And no, I'm not talking cassettes, I'm talking from decades of hands-on with studio tape equipment used for critical music recording. No, they don't do much in the ultrasonics. I don't call -3dB at 23KHz capable of ultrasonics, and that would be a relatively difficult spec especially if you'd like nice low distortion too. Pretty much impossible because as you run bias up to lower distortion, you start erasing the high end. There's a point where the compromise is chosen, distortion is about as low as it goes, but you can still EQ back the high end. 

Some of the best high frequency response machines ever made were by Crown, the 800 series at 15ips would do well into the 20KHz range. But they weren't common machines, and very little commercial recordings were made with them because there were other problems. The high frequency trade-off is simple. You want high frequency response past 20KHz, you have to run the speed up (30ips was the max for studio machines, and very few of those). The problem was, you'd loose the bass response when you did that. Turns out, people can actually hear bass, but few can hear anything much above 15KHz, even fewer above 20KHz, so the "magic" speed was 15ips, where you still had some low end and could get flat to 20KHz and slightly above. But, that's not recording ultrasonics. And nearly all the material recorded spanned the first 10 octaves.


----------



## jason1234567 (Apr 11, 2014)

I was using Technics 1200's M3D Model With Shure White label Needles and also i made a few with Shure N44-7 and N44-G needles. a Yamaha RX-V 750 receiver and a DDM4000 Dj Mixer


----------



## 3dbinCanada (Sep 13, 2012)

gdstupak said:


> I prefer the sound of my 24/96 ripped tracks. The rips sound much better/cleaner/clearer because the audio has been cleaned of the crackles and pops. I use 24/96 because it should be better than 16/44,1.
> Also there is the fact that the vinyl degrades with every use.


I have albums that have been played to death for a lack of a better term, are over 25 years old and sound no worse for wear.

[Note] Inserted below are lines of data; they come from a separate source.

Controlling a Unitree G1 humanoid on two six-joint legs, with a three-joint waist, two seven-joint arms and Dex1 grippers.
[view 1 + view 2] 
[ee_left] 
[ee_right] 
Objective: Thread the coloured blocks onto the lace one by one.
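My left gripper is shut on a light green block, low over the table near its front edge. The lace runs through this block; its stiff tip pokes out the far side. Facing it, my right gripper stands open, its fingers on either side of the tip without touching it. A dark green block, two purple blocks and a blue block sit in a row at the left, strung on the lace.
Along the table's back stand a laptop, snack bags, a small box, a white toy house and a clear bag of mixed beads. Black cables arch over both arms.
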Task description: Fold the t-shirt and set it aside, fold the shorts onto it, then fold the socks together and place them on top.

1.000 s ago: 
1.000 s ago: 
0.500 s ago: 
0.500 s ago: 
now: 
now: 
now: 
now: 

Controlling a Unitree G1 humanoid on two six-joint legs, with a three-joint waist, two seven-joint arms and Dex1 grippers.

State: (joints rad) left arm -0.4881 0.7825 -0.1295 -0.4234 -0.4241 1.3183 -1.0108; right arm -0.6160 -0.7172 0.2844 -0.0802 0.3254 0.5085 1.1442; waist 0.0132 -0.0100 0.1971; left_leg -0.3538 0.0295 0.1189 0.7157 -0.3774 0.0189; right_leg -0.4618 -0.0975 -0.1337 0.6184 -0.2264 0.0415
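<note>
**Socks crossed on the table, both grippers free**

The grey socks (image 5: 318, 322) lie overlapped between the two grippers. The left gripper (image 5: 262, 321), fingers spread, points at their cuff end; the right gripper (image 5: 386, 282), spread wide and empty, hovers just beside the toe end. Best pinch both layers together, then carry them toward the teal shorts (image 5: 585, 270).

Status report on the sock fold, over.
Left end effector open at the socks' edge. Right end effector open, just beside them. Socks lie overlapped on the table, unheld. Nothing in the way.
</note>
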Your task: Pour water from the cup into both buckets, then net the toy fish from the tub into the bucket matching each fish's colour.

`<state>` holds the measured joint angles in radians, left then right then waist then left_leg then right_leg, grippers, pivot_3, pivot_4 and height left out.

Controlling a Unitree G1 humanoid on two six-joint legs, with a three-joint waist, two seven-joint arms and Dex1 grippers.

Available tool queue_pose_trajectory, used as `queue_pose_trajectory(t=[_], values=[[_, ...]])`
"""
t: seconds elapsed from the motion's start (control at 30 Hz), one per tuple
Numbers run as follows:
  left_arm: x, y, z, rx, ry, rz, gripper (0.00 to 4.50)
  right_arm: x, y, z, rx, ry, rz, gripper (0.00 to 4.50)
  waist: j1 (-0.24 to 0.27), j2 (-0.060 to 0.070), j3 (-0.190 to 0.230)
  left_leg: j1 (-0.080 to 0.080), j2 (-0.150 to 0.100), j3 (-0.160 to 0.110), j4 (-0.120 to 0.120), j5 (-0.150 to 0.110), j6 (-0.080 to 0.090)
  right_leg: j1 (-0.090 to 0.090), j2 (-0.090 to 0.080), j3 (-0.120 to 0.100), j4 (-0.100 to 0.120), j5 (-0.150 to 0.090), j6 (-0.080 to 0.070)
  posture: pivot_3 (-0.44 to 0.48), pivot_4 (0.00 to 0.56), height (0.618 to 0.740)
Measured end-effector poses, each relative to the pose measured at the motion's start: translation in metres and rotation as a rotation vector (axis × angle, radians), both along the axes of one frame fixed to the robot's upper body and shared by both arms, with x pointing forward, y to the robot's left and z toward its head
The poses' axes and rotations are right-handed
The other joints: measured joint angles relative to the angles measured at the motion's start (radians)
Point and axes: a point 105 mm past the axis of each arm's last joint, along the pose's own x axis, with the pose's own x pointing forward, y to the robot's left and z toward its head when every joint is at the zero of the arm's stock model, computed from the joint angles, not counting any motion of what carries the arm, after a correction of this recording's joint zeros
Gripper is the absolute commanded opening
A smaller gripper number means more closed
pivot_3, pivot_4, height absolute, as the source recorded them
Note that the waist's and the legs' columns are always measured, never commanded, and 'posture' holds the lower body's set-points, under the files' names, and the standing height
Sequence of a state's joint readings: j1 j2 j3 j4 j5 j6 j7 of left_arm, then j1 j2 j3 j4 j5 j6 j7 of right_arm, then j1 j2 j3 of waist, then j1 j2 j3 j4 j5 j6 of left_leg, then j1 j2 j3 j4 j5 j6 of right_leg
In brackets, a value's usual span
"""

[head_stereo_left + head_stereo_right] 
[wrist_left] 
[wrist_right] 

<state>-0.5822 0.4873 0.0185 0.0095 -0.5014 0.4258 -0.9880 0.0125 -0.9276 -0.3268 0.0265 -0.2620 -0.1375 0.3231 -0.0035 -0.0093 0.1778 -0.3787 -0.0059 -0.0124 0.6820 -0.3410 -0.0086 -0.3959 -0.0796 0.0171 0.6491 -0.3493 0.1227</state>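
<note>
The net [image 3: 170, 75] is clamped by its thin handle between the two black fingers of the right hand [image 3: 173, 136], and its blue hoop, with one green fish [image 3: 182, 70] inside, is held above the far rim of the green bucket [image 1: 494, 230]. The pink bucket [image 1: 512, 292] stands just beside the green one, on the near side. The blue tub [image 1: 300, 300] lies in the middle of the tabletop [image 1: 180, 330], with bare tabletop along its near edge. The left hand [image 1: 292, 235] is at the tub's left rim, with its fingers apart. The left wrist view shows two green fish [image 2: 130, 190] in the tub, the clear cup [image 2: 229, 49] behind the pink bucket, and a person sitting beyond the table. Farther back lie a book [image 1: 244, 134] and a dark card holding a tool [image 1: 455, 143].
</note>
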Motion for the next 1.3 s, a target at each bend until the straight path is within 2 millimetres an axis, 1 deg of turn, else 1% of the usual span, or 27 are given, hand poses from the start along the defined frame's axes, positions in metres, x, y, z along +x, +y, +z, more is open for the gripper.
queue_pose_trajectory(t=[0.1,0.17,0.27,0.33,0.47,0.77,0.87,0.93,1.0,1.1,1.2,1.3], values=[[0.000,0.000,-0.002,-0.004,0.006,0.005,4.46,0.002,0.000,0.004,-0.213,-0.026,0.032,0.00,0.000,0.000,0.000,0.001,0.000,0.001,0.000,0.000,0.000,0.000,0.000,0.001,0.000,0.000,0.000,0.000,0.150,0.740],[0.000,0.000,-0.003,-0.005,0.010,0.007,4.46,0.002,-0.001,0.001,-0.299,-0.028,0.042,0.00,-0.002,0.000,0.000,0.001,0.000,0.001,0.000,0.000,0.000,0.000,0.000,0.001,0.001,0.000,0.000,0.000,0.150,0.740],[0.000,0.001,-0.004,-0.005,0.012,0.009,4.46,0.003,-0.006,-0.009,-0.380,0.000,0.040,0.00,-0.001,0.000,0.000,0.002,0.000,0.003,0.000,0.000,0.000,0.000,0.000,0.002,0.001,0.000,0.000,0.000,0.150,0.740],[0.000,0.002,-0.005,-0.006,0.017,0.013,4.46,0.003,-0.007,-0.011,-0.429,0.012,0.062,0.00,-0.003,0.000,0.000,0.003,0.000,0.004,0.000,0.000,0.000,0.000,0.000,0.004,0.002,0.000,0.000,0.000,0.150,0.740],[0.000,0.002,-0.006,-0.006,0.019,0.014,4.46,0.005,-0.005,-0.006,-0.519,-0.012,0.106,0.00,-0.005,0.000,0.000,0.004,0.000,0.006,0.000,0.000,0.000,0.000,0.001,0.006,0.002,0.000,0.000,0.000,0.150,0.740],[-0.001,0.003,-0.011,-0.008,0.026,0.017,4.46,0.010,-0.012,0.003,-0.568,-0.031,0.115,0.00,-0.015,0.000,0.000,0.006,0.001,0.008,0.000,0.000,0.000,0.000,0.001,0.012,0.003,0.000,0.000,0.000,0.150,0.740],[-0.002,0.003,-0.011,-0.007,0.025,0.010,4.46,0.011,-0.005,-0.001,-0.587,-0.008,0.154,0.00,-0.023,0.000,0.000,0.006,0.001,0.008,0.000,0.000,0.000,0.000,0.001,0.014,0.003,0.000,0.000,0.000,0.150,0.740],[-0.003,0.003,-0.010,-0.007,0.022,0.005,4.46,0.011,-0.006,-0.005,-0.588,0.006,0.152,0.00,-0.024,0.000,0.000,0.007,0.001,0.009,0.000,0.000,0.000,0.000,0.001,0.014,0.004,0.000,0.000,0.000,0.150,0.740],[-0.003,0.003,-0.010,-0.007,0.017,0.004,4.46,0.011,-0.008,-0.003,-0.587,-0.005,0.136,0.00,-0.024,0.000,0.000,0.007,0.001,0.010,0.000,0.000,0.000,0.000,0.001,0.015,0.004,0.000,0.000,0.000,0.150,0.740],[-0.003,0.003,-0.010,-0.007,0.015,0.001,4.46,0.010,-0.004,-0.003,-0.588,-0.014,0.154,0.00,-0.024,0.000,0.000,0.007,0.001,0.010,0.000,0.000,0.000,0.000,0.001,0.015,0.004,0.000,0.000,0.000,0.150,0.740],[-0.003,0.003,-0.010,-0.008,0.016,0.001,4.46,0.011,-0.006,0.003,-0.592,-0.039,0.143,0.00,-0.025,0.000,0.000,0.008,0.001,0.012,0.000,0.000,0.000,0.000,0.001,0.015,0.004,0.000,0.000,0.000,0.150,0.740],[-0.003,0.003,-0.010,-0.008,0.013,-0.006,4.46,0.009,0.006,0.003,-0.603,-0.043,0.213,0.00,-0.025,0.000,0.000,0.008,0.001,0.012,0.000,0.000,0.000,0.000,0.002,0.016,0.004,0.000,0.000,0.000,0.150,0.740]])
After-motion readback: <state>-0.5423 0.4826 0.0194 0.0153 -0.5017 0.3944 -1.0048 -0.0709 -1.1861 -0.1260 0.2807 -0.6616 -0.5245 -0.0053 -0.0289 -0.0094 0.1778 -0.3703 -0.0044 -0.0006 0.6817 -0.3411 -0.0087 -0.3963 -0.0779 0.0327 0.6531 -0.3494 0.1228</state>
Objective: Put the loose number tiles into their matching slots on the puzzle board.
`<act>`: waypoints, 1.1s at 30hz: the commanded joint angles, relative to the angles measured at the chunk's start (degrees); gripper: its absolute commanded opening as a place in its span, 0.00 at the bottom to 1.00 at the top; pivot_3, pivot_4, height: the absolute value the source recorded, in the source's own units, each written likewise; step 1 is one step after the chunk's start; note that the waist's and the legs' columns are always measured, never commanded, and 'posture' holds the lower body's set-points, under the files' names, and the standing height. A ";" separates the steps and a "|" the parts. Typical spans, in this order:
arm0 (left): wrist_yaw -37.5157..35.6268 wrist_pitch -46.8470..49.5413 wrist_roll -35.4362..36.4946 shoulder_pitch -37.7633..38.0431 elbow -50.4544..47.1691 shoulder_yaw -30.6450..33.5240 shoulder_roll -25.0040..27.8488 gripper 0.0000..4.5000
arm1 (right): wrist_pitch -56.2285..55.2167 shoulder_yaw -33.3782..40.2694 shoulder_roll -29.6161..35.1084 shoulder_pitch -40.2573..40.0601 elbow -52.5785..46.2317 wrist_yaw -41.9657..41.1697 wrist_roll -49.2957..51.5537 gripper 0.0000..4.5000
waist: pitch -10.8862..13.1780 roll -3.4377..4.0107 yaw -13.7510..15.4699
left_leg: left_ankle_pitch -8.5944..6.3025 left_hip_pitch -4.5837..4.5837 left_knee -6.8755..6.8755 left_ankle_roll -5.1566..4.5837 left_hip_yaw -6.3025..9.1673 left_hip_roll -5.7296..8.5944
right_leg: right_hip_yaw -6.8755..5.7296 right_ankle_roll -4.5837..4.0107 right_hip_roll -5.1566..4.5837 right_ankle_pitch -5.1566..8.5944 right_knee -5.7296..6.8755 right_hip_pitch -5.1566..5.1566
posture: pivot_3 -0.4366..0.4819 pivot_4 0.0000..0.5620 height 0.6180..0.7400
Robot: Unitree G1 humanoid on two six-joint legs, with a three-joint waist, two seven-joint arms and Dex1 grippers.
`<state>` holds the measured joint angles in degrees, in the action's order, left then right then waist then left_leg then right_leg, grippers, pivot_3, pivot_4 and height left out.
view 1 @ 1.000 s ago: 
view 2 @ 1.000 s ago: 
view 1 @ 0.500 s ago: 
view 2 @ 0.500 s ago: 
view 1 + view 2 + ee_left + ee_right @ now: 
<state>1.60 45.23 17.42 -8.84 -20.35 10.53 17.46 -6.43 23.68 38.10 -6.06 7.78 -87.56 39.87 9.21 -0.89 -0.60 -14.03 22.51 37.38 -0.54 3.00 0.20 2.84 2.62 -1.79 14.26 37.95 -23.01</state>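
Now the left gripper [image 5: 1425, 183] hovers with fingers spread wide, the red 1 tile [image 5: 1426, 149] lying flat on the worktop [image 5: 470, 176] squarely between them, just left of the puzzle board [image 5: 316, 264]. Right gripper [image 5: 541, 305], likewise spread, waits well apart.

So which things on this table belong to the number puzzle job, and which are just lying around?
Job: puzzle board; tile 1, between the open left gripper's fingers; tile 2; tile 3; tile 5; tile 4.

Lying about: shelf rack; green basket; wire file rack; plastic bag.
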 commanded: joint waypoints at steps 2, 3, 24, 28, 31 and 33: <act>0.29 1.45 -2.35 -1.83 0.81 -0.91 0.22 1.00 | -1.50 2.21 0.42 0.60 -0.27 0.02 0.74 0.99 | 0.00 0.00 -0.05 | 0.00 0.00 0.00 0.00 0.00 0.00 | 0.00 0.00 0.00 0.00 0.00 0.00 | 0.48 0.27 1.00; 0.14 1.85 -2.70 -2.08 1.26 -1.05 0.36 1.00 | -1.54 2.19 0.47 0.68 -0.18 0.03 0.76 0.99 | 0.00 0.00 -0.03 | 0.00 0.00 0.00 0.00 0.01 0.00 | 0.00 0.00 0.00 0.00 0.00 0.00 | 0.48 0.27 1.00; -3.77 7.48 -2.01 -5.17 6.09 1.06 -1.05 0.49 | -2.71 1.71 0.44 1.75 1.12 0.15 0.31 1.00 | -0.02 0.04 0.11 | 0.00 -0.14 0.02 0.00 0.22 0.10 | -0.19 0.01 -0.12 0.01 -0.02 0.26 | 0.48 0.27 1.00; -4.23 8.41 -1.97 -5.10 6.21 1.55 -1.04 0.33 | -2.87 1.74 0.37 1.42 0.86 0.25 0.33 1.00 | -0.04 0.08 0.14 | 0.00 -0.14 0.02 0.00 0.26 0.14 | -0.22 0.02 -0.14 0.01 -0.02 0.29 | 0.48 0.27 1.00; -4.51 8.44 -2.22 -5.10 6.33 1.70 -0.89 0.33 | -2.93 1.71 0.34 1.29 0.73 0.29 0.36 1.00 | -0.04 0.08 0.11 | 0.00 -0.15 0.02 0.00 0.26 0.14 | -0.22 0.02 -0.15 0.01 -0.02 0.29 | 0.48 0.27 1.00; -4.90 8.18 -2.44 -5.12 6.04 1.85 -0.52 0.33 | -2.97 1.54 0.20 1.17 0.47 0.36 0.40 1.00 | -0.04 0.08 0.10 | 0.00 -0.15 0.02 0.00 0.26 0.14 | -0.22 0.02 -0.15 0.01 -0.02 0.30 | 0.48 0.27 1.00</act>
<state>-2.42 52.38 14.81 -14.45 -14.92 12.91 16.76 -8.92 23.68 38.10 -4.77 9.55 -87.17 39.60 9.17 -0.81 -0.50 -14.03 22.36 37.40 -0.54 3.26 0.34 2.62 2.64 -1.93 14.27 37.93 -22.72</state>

I think the "fact that the vinyl degrades with every use" is greatly over played by the CD crowd....excuse the pun


----------



## AudiocRaver (Jun 6, 2012)

3dbinCanada said:


> I have albums that have been played to death for a lack of a better term, are over 25 years old and sound no worse for wear. I think the "fact that the vinyl degrades with every use" is greatly over played by the CD crowd....excuse the pun


One exception from years gone by was some of the discs sent out to members of LP clubs (10 albums for a penny, etc.), which could be of abysmal quality. I remember disks that after 5 plays were sounding horrible, all with well-cared-for turntable and stylus. That is probably pretty much a thing of the past. Vinyl being more of a specialty now, it would seem that quality levels and wearability would be a high priority. That is my opinion, I have no direct knowledge of it.

No doubt, there are a lot of aged discs out there that have worn very well.


----------



## gazoink (Apr 17, 2013)

Vinyl wear is well documented and measurable, there's no question it happens, and yes, you can detect degradation in just a few plays. The fact that some don't experience the same negative results is understandable, as wear reveals itself much more readily on some music than others. A musically dense mix of rock music would tend to hide the effects quite well, but solo classical piano is a real pain.


----------



## 3dbinCanada (Sep 13, 2012)

gazoink said:


> Vinyl wear is well documented and measurable, there's no question it happens, and yes, you can detect degradation in just a few plays. The fact that some don't experience the same negative results is understandable, as wear reveals itself much more readily on some music than others. A musically dense mix of rock music would tend to hide the effects quite well, but solo classical piano is a real pain.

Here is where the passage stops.